Harford was getting ready for Thanksgiving 25 years ago this week, and students at Youth's Benefit Elementary School in Fallston got a visit from Tom Turkey, a 40-pound bronze breed who was not going to be the main course this year.
Owned by Louise Stifler, of Scarff Road, the 6-year-old turkey was brought to school by Stifler's daughter so the students could appreciate it.
Brought in his own private horse van, Tom stood, peered at the children and on occasion gave a quick gobble or two, to the delight of the students.
The day after Thanksgiving, Santa Claus was set to arrive at Frank's Nursery & Crafts on Belair Road in Fallston. He was set to come by limousine to the store that planned its Christmas Trim-A-Home two-day sale with everything Christmas marked down, including festival candles 33 percent off, cards 50 percent off and $15 to $120 off fake Christmas trees (plus another 10 percent for customers turning in their old ones).

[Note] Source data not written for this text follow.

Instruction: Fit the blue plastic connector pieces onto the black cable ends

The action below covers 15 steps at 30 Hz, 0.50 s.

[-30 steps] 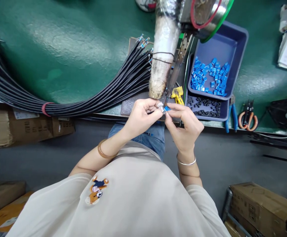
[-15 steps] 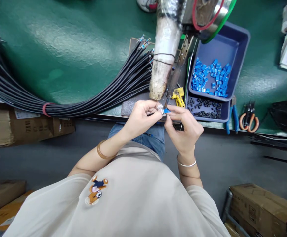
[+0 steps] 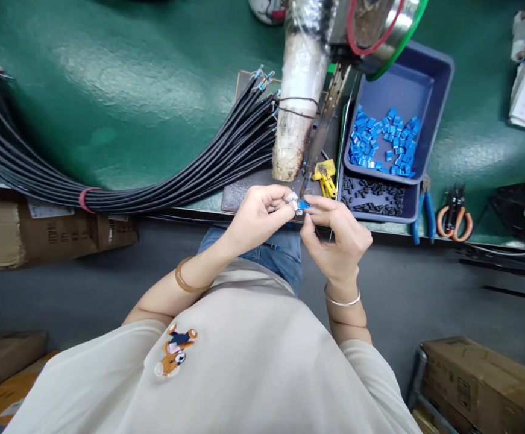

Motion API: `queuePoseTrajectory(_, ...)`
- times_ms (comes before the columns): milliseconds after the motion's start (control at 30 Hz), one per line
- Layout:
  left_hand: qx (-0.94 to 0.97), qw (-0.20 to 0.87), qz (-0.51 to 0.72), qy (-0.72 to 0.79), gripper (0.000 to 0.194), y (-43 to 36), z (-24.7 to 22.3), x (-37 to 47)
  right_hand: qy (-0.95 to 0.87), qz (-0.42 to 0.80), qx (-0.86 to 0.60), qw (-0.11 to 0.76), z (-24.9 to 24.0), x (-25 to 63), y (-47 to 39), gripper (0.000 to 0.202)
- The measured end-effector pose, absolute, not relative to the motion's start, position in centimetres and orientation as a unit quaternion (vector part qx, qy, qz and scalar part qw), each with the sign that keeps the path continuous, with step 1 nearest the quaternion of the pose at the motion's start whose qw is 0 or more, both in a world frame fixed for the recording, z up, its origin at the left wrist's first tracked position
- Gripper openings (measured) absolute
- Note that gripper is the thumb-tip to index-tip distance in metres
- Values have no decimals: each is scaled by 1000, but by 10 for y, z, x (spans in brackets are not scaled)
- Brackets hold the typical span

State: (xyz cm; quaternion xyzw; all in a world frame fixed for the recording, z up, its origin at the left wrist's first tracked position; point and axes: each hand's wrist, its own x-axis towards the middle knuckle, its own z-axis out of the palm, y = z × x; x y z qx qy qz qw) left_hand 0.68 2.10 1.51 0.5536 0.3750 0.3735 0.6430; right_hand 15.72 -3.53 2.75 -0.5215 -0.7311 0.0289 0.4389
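A small blue connector (image 3: 304, 205) is held between my two hands at the table's front edge, its metal pins toward the left. My left hand (image 3: 262, 214) is closed in a pinch at the pin side, white coverings on its fingertips. What looks like a black cable end runs between these fingers, mostly hidden. Thumb and forefinger of my right hand (image 3: 337, 232) close around the connector's other end. Just above the connector is the tip of a soldering iron (image 3: 317, 141), which slopes down from a stand.
Left lies a bundle of black cables (image 3: 154, 196) with stripped ends. A wrapped tube (image 3: 296, 114) hangs close above my hands. To the right are a yellow tool (image 3: 325, 175), a bin (image 3: 443, 90) of blue connectors, a bin (image 3: 409, 208) of black pieces, pliers (image 3: 429, 217) and cutters (image 3: 454, 220).
The blue connector has come slightly away from the iron's tip and shows more clearly. My hands have barely moved, and the view has shifted a little.
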Motion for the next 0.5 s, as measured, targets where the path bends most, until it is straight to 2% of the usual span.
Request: queuePoseTrajectory(500,549,658,352,376,13,14,16,7,-705,43,-554,441,29,157,-39,11)
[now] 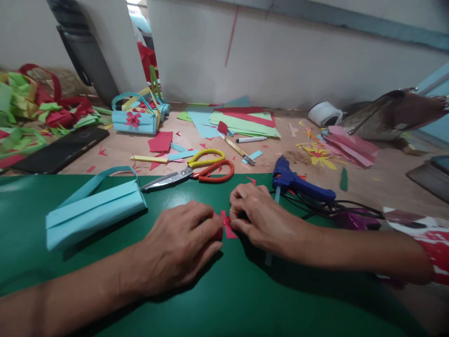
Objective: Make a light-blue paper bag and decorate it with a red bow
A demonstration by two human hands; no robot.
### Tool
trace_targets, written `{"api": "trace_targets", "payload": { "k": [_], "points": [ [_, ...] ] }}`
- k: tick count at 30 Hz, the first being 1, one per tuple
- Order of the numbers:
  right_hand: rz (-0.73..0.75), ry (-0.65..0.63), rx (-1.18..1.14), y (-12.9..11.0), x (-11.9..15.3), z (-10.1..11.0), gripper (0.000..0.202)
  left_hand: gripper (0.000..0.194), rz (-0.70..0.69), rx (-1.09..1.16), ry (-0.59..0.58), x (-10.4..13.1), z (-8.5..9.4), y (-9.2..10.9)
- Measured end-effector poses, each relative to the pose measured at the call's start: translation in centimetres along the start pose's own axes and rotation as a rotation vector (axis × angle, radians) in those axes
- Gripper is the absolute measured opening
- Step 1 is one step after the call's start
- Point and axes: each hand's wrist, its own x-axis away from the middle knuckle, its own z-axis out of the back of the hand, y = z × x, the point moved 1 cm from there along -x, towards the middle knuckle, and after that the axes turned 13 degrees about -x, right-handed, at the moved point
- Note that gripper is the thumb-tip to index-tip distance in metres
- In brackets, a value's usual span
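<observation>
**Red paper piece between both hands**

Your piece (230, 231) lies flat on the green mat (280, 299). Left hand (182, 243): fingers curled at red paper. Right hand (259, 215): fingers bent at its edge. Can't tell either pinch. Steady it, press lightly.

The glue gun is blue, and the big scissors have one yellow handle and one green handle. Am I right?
Not quite: the head view shows the scissors with one yellow handle and one orange handle. The glue gun is blue.
</observation>
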Motion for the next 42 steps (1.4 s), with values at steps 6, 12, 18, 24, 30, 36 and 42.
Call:
{"api": "trace_targets", "payload": {
  "k": [6, 12, 18, 24, 30, 36, 42],
  "points": [
    [-0.012, -0.008, 0.025, -0.3, -0.2, 0.1, 0.022, 0.023, -0.102, -0.024, -0.066, 0.1, -0.1, 0.3],
    [-0.026, -0.006, 0.050, -0.4, -0.6, 0.2, 0.021, 0.024, -0.103, -0.020, -0.080, -0.1, -0.1, 0.3],
    [-0.056, -0.031, 0.065, -0.9, -1.0, 0.4, 0.024, 0.024, -0.104, -0.019, -0.065, -0.1, 0.0, 0.3],
    [-0.081, -0.064, 0.088, -1.5, -1.1, 0.8, 0.024, 0.023, -0.103, -0.017, -0.076, -0.1, 0.2, 0.3],
    [-0.106, -0.080, 0.098, -1.9, -1.4, 1.0, 0.022, 0.023, -0.109, -0.008, -0.059, -0.2, 0.2, 0.3],
    [-0.108, -0.097, 0.088, -1.9, -1.5, 1.0, 0.021, 0.024, -0.104, -0.011, -0.064, -0.2, 0.1, 0.2],
    [-0.136, -0.129, 0.088, -2.3, -1.5, 1.4, 0.019, 0.023, -0.107, -0.009, -0.062, -0.3, 0.1, 0.2]
  ]
}}
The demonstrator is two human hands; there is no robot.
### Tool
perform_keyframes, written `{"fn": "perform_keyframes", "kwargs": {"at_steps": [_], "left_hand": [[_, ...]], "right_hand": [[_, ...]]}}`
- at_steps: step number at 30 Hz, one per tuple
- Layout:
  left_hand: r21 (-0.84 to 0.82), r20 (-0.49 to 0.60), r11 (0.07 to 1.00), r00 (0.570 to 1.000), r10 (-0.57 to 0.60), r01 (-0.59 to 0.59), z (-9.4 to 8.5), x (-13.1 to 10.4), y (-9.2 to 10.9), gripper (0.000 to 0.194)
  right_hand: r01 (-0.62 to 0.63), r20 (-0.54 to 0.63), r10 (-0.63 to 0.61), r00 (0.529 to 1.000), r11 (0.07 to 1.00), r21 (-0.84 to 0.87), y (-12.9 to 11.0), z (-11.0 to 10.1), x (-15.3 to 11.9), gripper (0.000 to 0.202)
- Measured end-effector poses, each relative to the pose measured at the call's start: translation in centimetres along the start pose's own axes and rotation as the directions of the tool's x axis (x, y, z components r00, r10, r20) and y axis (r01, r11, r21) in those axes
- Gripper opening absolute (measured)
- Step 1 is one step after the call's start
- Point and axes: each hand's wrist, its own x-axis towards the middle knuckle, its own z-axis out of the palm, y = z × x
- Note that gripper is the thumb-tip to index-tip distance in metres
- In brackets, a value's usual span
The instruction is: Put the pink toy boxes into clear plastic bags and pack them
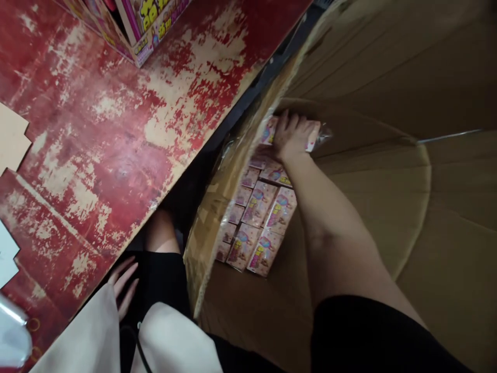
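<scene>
My right hand [292, 135] reaches down into a large cardboard box [388, 217] and is closed over a pink plastic-wrapped pack [313, 135] at the far end of the box. Below it, several pink printed packs [258, 220] lie flat in rows along the box's left wall. My left hand [123, 282] rests by my lap under the table edge, fingers apart, holding nothing. A light sleeve [89, 336] covers its arm.
A worn red-painted table [116, 119] fills the left. A pink and yellow display carton [135, 26] stands at its far edge. Pale cardboard pieces [11, 140] lie at its left side. The box's flaps [392, 57] spread to the right.
</scene>
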Motion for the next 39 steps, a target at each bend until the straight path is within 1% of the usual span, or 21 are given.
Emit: {"fn": "perform_keyframes", "kwargs": {"at_steps": [1, 2, 4, 6, 7, 9, 11, 12, 14, 16, 18, 20, 22, 25, 27, 29, 31, 32, 34, 36, 39], "left_hand": [[0.004, 0.037, 1.000, 0.999, -0.013, 0.013, -0.4, 0.0, 0.2, 0.056], [0.013, 0.046, 1.000, 0.999, -0.007, 0.007, -0.7, 0.0, 0.3, 0.057], [0.022, 0.030, 0.999, 0.999, 0.030, -0.030, -1.0, 0.2, 0.5, 0.055], [0.022, -0.010, 0.997, 0.997, 0.072, -0.072, -0.9, 0.6, 0.7, 0.052], [0.021, -0.028, 0.996, 0.996, 0.089, -0.089, -0.8, 0.8, 0.7, 0.050], [0.020, -0.037, 0.994, 0.993, 0.108, -0.107, -0.6, 1.1, 0.8, 0.047], [0.019, -0.018, 0.992, 0.992, 0.128, -0.128, -0.6, 1.2, 0.8, 0.048], [0.021, -0.011, 0.990, 0.990, 0.138, -0.138, -0.7, 1.1, 0.8, 0.048], [0.030, 0.001, 0.988, 0.988, 0.152, -0.152, -1.0, 0.8, 0.7, 0.049], [0.033, 0.008, 0.985, 0.985, 0.171, -0.171, -1.5, 0.5, 0.6, 0.048], [0.020, 0.007, 0.981, 0.982, 0.191, -0.191, -2.0, 0.2, 0.5, 0.048], [-0.002, -0.014, 0.980, 0.980, 0.197, -0.197, -2.3, -0.1, 0.5, 0.050], [-0.026, -0.033, 0.982, 0.982, 0.184, -0.185, -2.2, -0.4, 0.4, 0.050], [-0.058, -0.024, 0.979, 0.980, 0.195, -0.196, -1.6, -0.8, 0.2, 0.047], [-0.077, -0.006, 0.970, 0.973, 0.229, -0.229, -1.2, -1.0, 0.2, 0.045], [-0.097, -0.005, 0.959, 0.964, 0.266, -0.265, -1.0, -1.2, 0.3, 0.045], [-0.115, -0.013, 0.947, 0.954, 0.301, -0.300, -0.9, -1.5, 0.3, 0.045], [-0.122, -0.014, 0.942, 0.949, 0.315, -0.314, -1.0, -1.7, 0.2, 0.046], [-0.126, -0.012, 0.937, 0.945, 0.326, -0.325, -1.0, -2.1, 0.1, 0.046], [-0.123, -0.018, 0.938, 0.946, 0.324, -0.323, -0.8, -2.7, 0.1, 0.045], [-0.110, -0.060, 0.930, 0.937, 0.345, -0.349, -0.3, -4.1, 1.0, 0.045]], "right_hand": [[0.008, -0.001, -0.008, 1.000, 1.000, 0.009, -0.2, 0.0, -0.2, 0.074], [-0.003, -0.008, 0.003, 1.000, 1.000, 0.023, -0.3, 0.2, -0.4, 0.070], [-0.056, -0.051, 0.059, 0.997, 0.997, 0.058, -0.5, 0.8, -0.6, 0.066], [-0.071, -0.087, 0.076, 0.993, 0.995, 0.066, -0.4, 1.4, -0.4, 0.064], [-0.059, -0.080, 0.064, 0.995, 0.997, 0.059, -0.2, 1.5, -0.1, 0.063], [-0.020, -0.021, 0.021, 1.000, 0.999, 0.039, 0.3, 1.1, 0.7, 0.061], [0.011, 0.036, -0.012, 0.999, 1.000, 0.017, 0.7, 0.2, 1.3, 0.065], [0.022, 0.044, -0.023, 0.999, 1.000, 0.009, 0.7, -0.2, 1.5, 0.068], [0.047, 0.048, -0.046, 0.998, 0.999, -0.007, 0.4, -0.9, 1.0, 0.069], [0.070, 0.060, -0.069, 0.996, 0.997, -0.015, -0.2, -1.0, -0.6, 0.065], [0.086, 0.074, -0.084, 0.994, 0.996, -0.015, -0.9, -0.7, -3.6, 0.066], [0.105, 0.082, -0.103, 0.991, 0.994, -0.010, -1.7, -0.2, -8.1, 0.072], [0.149, 0.108, -0.149, 0.983, 0.989, 0.010, -2.5, 0.5, -14.0, 0.077], [0.235, 0.227, -0.247, 0.942, 0.969, 0.080, -4.4, 2.0, -24.3, 0.078], [0.258, 0.305, -0.283, 0.909, 0.959, 0.119, -6.0, 3.8, -30.8, 0.075], [0.291, 0.372, -0.333, 0.867, 0.942, 0.164, -7.3, 6.0, -35.6, 0.077], [0.304, 0.410, -0.364, 0.836, 0.930, 0.205, -8.1, 8.0, -38.3, 0.086], [0.299, 0.419, -0.366, 0.831, 0.929, 0.219, -8.2, 8.9, -38.8, 0.091], [0.273, 0.421, -0.353, 0.835, 0.932, 0.239, -8.3, 10.1, -39.0, 0.100], [0.262, 0.413, -0.353, 0.839, 0.929, 0.263, -8.5, 10.6, -38.9, 0.106], [0.288, 0.379, -0.393, 0.838, 0.908, 0.303, -9.5, 10.2, -39.0, 0.106]]}}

In Harford's public schools over the previous five years, 44 students had been expelled for brining dangerous weapons onto school grounds.
A 14-year-old at Magnolia Middle School was the most recent case; he was suspended for five days then expelled.
The school system called its discipline policy regarding dangerous weapons "prescriptive," and said it was determined to keep local school free of weapons.
In 1979, the county's assessable tax base was $1 billion; by 1989, it was expected to double to $2 billion.
Those were the figures the county and state were working with 25 years ago as they prepared to send out 14,818 residents whose properties were reassessed - mainly in the county's northern tier, where some property values went up drastically.
"There are some very large increases in the reassessments," which hadn't been done in that area since 1985.
Despite the projected doubling of the assessable base in 10 years, the period between fiscal year 1987-88 and 1988-1989 saw the limited growth.
The school system and Harford County Education Association — the teacher's union — were taking their negotiations outside Harford 25 years ago this week. The "marathon" bargaining session wasn't expected to end until an agreement was reached.
There was no word whether the county's 1,800 teachers would be getting pay raises.
A group had formed 25 years ago and was looking for people interested in preserving Battery Island and its lighthouse. The Battery Island Preservation Society, led by Elsie Stackhouse, was planning to meet in early January and would welcome anyone who was hoping to maintain the island.
Merry-Go-Round was holding a "colossal inventory warehouse sale" at its White Marsh warehouse, where everything was 50 to 75 percent off normal retail prices, including brand name fashions like I.O.U., Calvin Klein, Jordache, Pepe and Z Cavaricci.